D’ailleurs depuis la mort de ma mère, il est distant. Très distant. Heureusement que j’ai vingt-quatre ans et que j’ai un métier légal, musicien. Plus précisément, guitariste dans un groupe de rock.

Mon paternel m’exaspère, il ne vient même pas à mes concerts tout ça parce qu’il voulait pour moi autre chose. Genre, être l'héritier de son organisation. Bien sûr, c’est hors de question pour moi.

Aujourd’hui, il devait être là, mais non. Il n’est pas venu, les jours suivants du festival non plus. Certes, cela ne me démoralise pas pour chanter sauf que cette fois, il avait promis de s’intéresser à autre chose qu’au business. Et dire qu’avant nous étions communistes. Enfin bon, c’est le passer.

Quand mon groupe a fait son dernier passage, je décide de rentrer directement. Je n’y crois pas, je gâche mon temps à essayer de lui faire lever ses yeux de ses foutues armes.
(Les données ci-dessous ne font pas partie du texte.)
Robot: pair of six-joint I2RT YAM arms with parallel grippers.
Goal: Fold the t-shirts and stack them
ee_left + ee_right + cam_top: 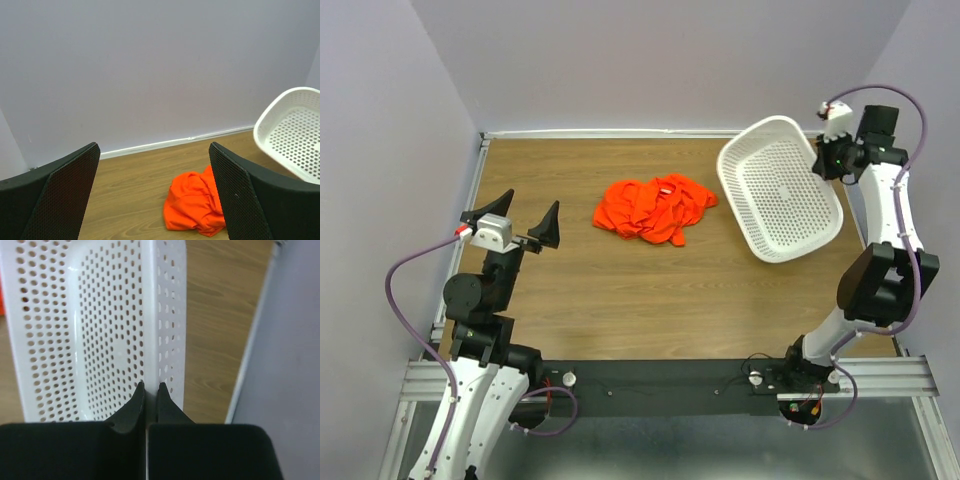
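One crumpled t-shirt lies forward-right of my released left end effector, the nearer; my right end effector grips the basket.

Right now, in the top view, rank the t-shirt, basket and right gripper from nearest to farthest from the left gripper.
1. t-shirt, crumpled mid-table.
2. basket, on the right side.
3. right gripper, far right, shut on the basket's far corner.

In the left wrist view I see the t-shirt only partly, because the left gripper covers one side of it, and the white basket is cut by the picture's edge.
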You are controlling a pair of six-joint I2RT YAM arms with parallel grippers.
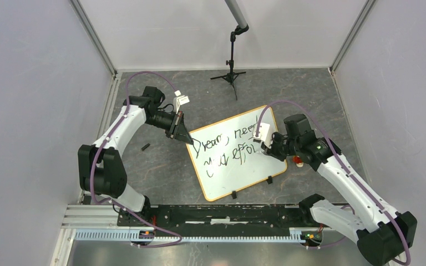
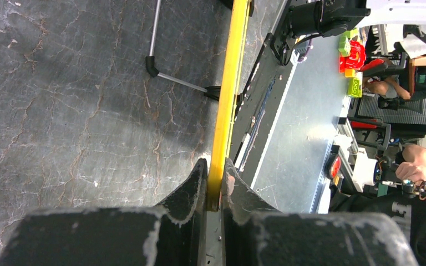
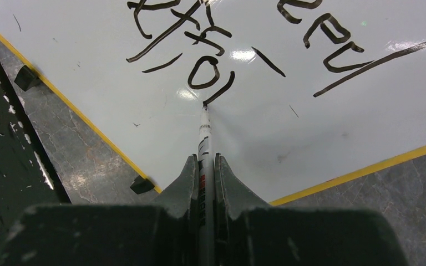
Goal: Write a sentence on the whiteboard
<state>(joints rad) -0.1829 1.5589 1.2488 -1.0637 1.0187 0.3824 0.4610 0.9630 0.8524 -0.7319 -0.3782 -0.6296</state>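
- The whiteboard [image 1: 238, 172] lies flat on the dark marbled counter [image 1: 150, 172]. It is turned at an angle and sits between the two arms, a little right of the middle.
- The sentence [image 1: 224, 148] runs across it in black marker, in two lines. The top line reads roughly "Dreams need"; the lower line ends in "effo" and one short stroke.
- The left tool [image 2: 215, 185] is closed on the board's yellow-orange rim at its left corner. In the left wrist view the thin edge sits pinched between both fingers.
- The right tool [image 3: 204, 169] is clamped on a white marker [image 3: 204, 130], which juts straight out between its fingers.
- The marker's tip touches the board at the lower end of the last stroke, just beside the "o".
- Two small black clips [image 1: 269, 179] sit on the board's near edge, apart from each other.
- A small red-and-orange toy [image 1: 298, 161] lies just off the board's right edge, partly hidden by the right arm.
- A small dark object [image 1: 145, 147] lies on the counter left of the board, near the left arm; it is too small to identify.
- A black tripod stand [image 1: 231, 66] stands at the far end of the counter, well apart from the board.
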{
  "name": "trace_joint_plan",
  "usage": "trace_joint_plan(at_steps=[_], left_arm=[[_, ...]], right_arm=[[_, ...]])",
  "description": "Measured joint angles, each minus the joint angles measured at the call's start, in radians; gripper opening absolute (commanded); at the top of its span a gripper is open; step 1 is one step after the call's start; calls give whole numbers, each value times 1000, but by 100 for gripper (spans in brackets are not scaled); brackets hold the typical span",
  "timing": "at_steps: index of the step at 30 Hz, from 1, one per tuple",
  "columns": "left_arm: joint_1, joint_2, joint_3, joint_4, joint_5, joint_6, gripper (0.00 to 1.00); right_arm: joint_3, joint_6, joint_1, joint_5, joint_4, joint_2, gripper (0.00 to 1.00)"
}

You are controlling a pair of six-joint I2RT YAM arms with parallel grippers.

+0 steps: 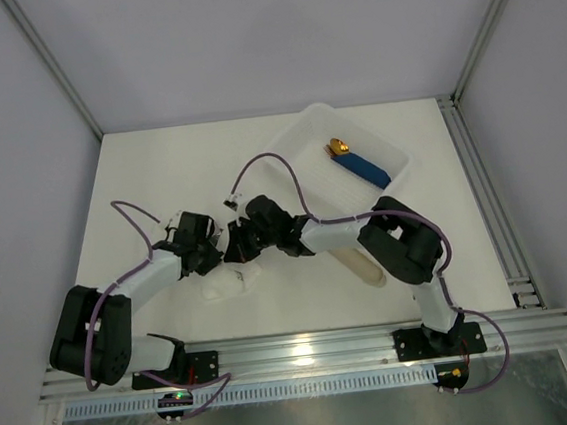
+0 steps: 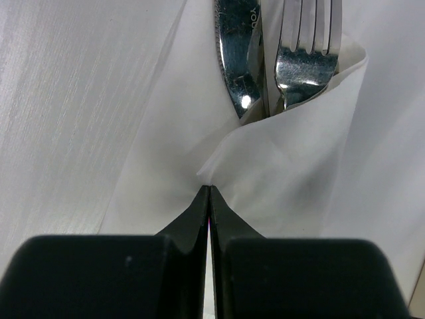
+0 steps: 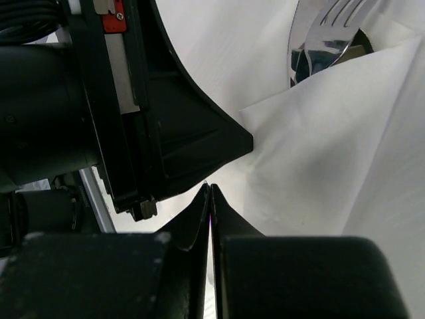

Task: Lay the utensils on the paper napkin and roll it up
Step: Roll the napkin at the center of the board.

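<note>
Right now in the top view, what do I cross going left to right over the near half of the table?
Left elbow → napkin → sleeve → right arm base. Tray left out: it overlaps the sleeve.

A white table (image 1: 140, 186) is seen. On it, a white plastic tray (image 1: 290, 127) is set at the far right, a beige sleeve (image 1: 361, 267) is laid nearer, and a paper napkin (image 1: 222, 285) is laid left of the sleeve.
</note>
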Motion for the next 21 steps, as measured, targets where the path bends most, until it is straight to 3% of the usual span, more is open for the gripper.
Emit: trace_joint_plan(at_steps=[21], left_arm=[[0,-28,-7,-38,8,2,0]], right_arm=[[72,-6,3,2,-41,131,3]])
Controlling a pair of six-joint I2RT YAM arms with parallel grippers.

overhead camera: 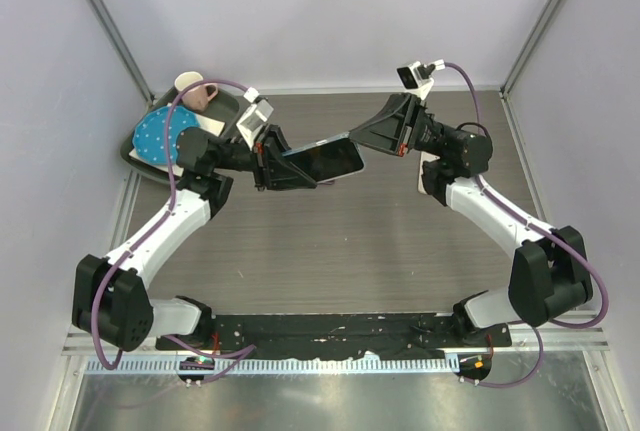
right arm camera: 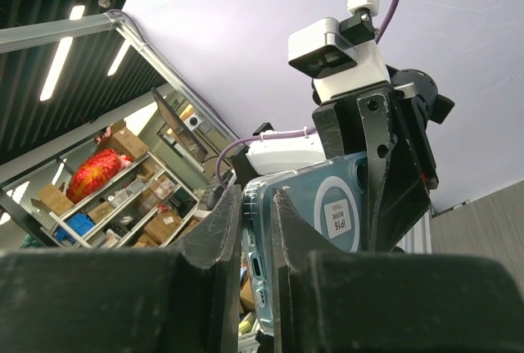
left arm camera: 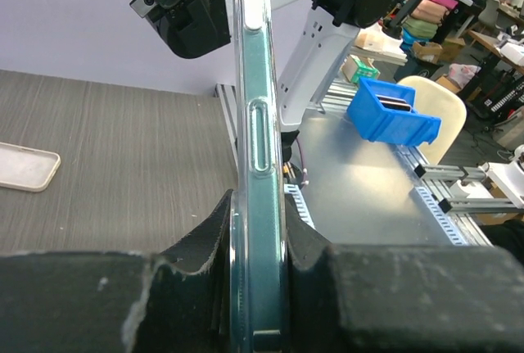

Me voilà devant notre manoir. Rien de notable, c’est un bien immobilier moderne à l’apparence sobre, construite pour y vivre et y survivre. Des vitres blindées et des caméras de surveillance. Ainsi qu’un bunker sous-terrain dans la cave avec des portes blindées, et la cave elle-même a une porte blindée et les deux-pièces le sont elles aussi. Tout est putain de blindé, même le portail d’entrée. Plus parano, tu meurs.

Je hais cette résidence, le reflet de l’angoisse de mon père.

À ma grande surprise, je pose à peine les pieds sur le sol en sortant de mon 4x4 que mon père m’accueille.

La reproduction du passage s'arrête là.